Is it finally time to count health insurers’ excess reserves when reviewing annual rate requests?
NFIB/Washington State Director Patrick Connor reports from Olympia on the small-business agenda for the legislative week ending June 16
This week, the state Senate held several committee hearings and approved a handful of bills. There was little of consequence for small business, aside from passing Senate Bill 5239, its version of a “Hirst fix,” for the third time. The House has yet to vote on that bill.
For those unfamiliar with the topic, the Department of Ecology has summarized the state Supreme Court’s Hirst decision and its impact on counties issuing building permits. Republicans have so far insisted a Hirst fix be enacted before a capital budget will be adopted.
Meanwhile, operating budget negotiations continue.
Of greater importance to job creators, paid family and medical leave negotiators announced a tentative agreement this week. While NFIB is barred from distributing details at this time, its leadership council will be discussing the proposal at its June 21-22 meeting in Spokane. A bill is expected to be introduced in the Legislature next week.
NFIB remains opposed to any new paid family and medical leave program that requires small businesses or their employees to participate, or that taxes employers to pay for any of the plan costs. NFIB may be the only business group to formally oppose the measure.

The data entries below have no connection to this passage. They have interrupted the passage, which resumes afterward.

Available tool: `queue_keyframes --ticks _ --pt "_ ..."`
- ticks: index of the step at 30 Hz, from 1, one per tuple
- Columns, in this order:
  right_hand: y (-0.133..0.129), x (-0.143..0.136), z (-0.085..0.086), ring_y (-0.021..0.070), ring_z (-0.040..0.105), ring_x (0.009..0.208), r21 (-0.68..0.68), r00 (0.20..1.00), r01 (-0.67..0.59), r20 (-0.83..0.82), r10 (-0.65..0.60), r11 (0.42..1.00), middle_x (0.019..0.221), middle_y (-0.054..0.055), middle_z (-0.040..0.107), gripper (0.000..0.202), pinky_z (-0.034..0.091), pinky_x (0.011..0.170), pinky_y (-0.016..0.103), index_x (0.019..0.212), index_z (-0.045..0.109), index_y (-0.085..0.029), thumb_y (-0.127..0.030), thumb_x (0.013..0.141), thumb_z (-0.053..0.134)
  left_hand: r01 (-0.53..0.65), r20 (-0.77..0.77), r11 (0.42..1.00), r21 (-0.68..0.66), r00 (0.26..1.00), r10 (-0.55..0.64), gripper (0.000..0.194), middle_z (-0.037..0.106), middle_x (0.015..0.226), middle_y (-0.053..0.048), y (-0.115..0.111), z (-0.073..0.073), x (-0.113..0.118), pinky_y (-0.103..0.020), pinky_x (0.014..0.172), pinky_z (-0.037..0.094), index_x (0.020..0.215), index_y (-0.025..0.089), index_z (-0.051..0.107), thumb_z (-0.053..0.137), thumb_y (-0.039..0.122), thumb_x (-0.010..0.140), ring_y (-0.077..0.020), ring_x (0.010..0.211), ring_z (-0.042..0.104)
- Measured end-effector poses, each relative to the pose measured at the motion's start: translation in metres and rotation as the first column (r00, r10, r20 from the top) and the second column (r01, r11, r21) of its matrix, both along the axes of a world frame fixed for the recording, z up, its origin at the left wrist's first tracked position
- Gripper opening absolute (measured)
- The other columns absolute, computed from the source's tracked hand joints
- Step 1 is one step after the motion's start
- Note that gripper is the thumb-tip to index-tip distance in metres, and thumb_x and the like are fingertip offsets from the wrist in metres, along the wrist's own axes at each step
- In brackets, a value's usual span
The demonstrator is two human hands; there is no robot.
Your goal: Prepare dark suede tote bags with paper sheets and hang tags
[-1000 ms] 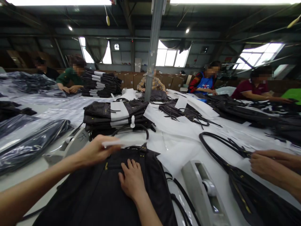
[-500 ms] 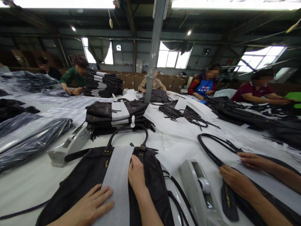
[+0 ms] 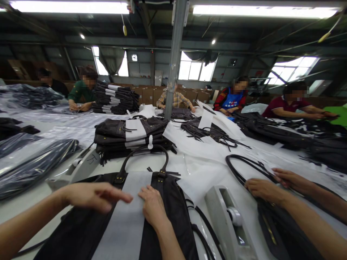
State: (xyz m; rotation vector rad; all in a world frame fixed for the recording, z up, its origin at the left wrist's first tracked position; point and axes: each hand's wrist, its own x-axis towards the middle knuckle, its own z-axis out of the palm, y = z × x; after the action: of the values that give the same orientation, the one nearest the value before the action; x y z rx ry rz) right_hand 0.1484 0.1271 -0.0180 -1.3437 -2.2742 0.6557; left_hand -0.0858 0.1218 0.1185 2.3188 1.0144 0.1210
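A black handbag [image 3: 173,213] lies flat before me, its looped handle [image 3: 166,155] pointing away. Down its middle runs a strip of white paper [image 3: 119,224]. My right hand [image 3: 154,206] rests on the paper's right edge, fingers laid out over it. Over the left part of the bag hovers my left hand [image 3: 97,196], empty, its fingers stretched toward the strip. A white plastic fitting [image 3: 150,142] stands behind the handle.
Grey tape dispensers stand right [image 3: 226,220] and left [image 3: 81,167] of the bag. Behind it is a stack of black bags [image 3: 132,139]. At right, a co-worker's hands [image 3: 267,191] handle another bag. A metal post [image 3: 173,65] rises beyond.
My left hand has lifted off the paper and moved up and left. My right hand has shifted slightly left and flattened onto the strip. The neighbour's bag has moved.
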Motion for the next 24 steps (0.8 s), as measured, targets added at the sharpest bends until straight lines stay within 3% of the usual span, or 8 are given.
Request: queue_keyframes --ticks 2,4,8,11,14,24 --pt "0.0 0.0 0.003 0.0195 0.046 0.125 0.008 1.0 -0.001 -0.001 0.001 1.0 0.125 -0.001 0.062 0.046 0.033 0.104 0.035 0.106 0.068 -0.027 -0.006 0.074 0.044 -0.142 -0.047 0.989 0.048 0.988 0.144 0.049 0.051 0.137 -0.005 0.031 -0.021 0.012 -0.032 0.105 0.04 0.133 0.025 0.05 0.039 0.048 0.091 -0.0204 0.128 0.046" --pt "0.0 0.0 0.004 0.0182 0.047 0.124 0.002 1.0 -0.004 0.0 0.004 1.0 0.12 -0.002 0.064 0.044 0.034 0.103 0.033 0.103 0.07 -0.028 -0.006 0.075 0.043 -0.211 -0.134 0.969 0.126 0.965 0.227 0.055 0.033 0.149 -0.011 0.053 -0.055 0.029 -0.04 0.113 0.027 0.141 0.017 0.039 0.029 0.045 0.095 -0.023 0.139 0.028" --pt "0.001 0.0 0.001 0.0154 0.048 0.122 -0.002 1.0 0.003 0.026 -0.003 1.0 0.114 0.0 0.067 0.042 0.034 0.104 0.029 0.1 0.071 -0.027 -0.006 0.077 0.042 -0.143 -0.277 0.967 0.209 0.94 0.199 0.061 0.014 0.154 -0.015 0.071 -0.125 0.057 -0.052 0.114 0.018 0.148 0.015 0.02 0.025 0.045 0.095 -0.0287 0.143 0.011" --pt "0.003 -0.001 -0.004 0.0154 0.049 0.121 0.029 0.999 0.026 0.038 -0.027 0.999 0.114 0.003 0.067 0.037 0.033 0.104 0.028 0.095 0.072 -0.023 -0.007 0.078 0.043 -0.152 -0.29 0.952 0.267 0.929 0.23 0.061 0.008 0.155 -0.015 0.077 -0.157 0.061 -0.054 0.113 0.016 0.149 0.018 0.012 0.021 0.046 0.096 -0.0284 0.143 0.01" --pt "0.004 -0.002 -0.005 0.0156 0.051 0.119 0.037 0.998 0.031 0.052 -0.033 0.999 0.112 0.005 0.067 0.036 0.034 0.103 0.027 0.092 0.072 -0.021 -0.006 0.077 0.043 -0.157 -0.302 0.952 0.262 0.924 0.236 0.063 0.006 0.156 -0.013 0.085 -0.167 0.058 -0.054 0.113 0.015 0.15 0.021 0.009 0.021 0.05 0.095 -0.0302 0.143 0.01" --pt "0.003 -0.002 -0.005 0.0149 0.054 0.113 0.04 1.0 0.004 0.025 -0.005 0.999 0.109 0.006 0.069 0.037 0.033 0.102 0.025 0.094 0.072 -0.018 -0.005 0.076 0.042 -0.078 -0.314 0.927 0.367 0.927 0.203 0.063 0.009 0.157 -0.014 0.086 -0.166 0.055 -0.053 0.113 0.015 0.149 0.016 0.014 0.021 0.047 0.095 -0.0304 0.143 0.011"
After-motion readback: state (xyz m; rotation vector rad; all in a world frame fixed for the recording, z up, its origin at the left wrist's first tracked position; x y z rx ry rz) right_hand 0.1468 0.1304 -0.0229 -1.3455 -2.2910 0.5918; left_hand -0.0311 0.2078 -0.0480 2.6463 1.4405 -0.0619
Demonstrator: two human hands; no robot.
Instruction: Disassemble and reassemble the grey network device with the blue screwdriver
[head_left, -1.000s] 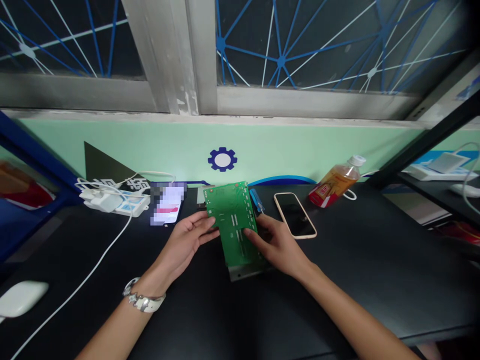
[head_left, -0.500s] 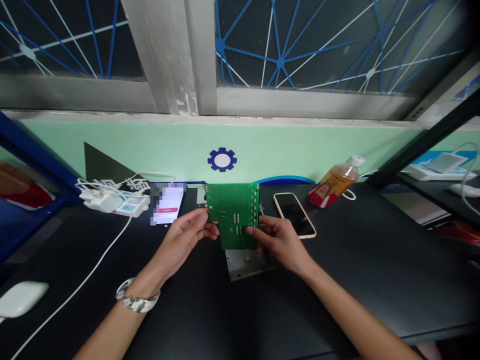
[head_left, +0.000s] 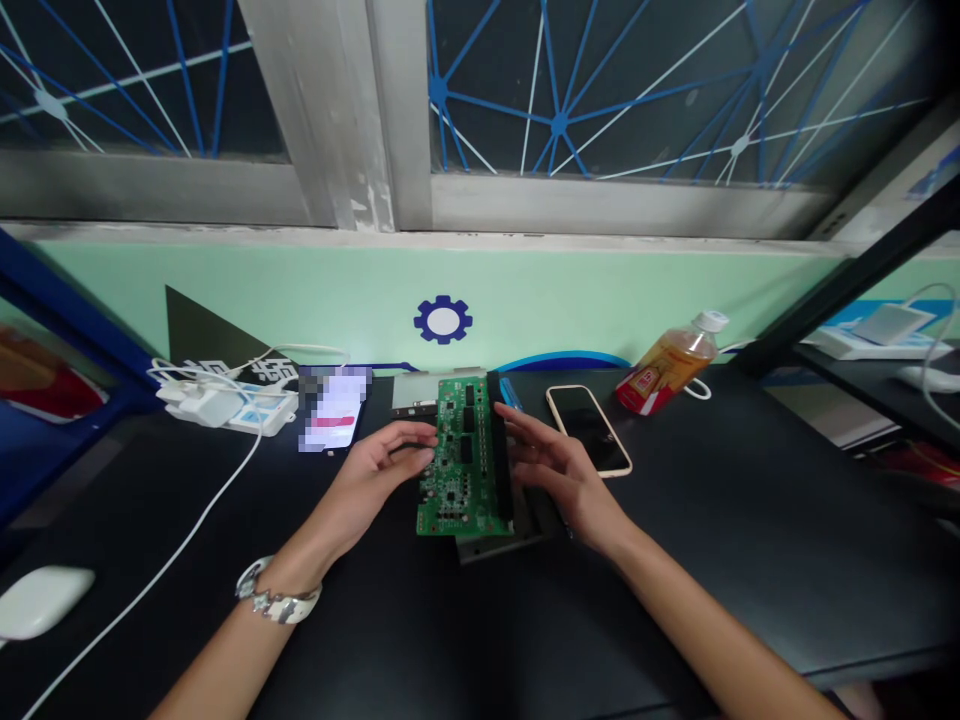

Proponents have threatened to file an initiative if the Legislature fails to enact this new leave benefit this year.
Several legislative committees and work groups are scheduled to meet next week, during the last three days of the second special session. Wednesday, June 21, will be the 30th and final day the Legislature can meet without a third special session being called.
On June 19, the House Health Care & Wellness Committee will hold a work session regarding “access to health insurance in the individual market.” It will also conduct a public hearing and is scheduled to approve House Bill 2222, “protecting information obtained to develop or implement an individual health insurance market stability program,” during that same meeting. The bill was requested by the insurance commissioner; a companion Senate Bill has also been introduced but is not yet scheduled for action.
The bills appear to be part of a broader effort, led by the state Health Care Authority, to seek a federal 1332 waiver to establish a state reinsurance program similar to that underway by the state of Alaska. In that case, Alaska funded its own $55 million reinsurance program to hedge steep rate increases by Premera, the only carrier operating in Alaska’s individual health insurance market, and has asked for federal assistance to continue it. Interestingly, Premera posted a higher-than-expected $18 million profit for 2016, prompting a state review of the firm’s finances. Despite its 2016 windfall, Premera claims a three-year loss of $7.7 million for its Alaska individual market book of business.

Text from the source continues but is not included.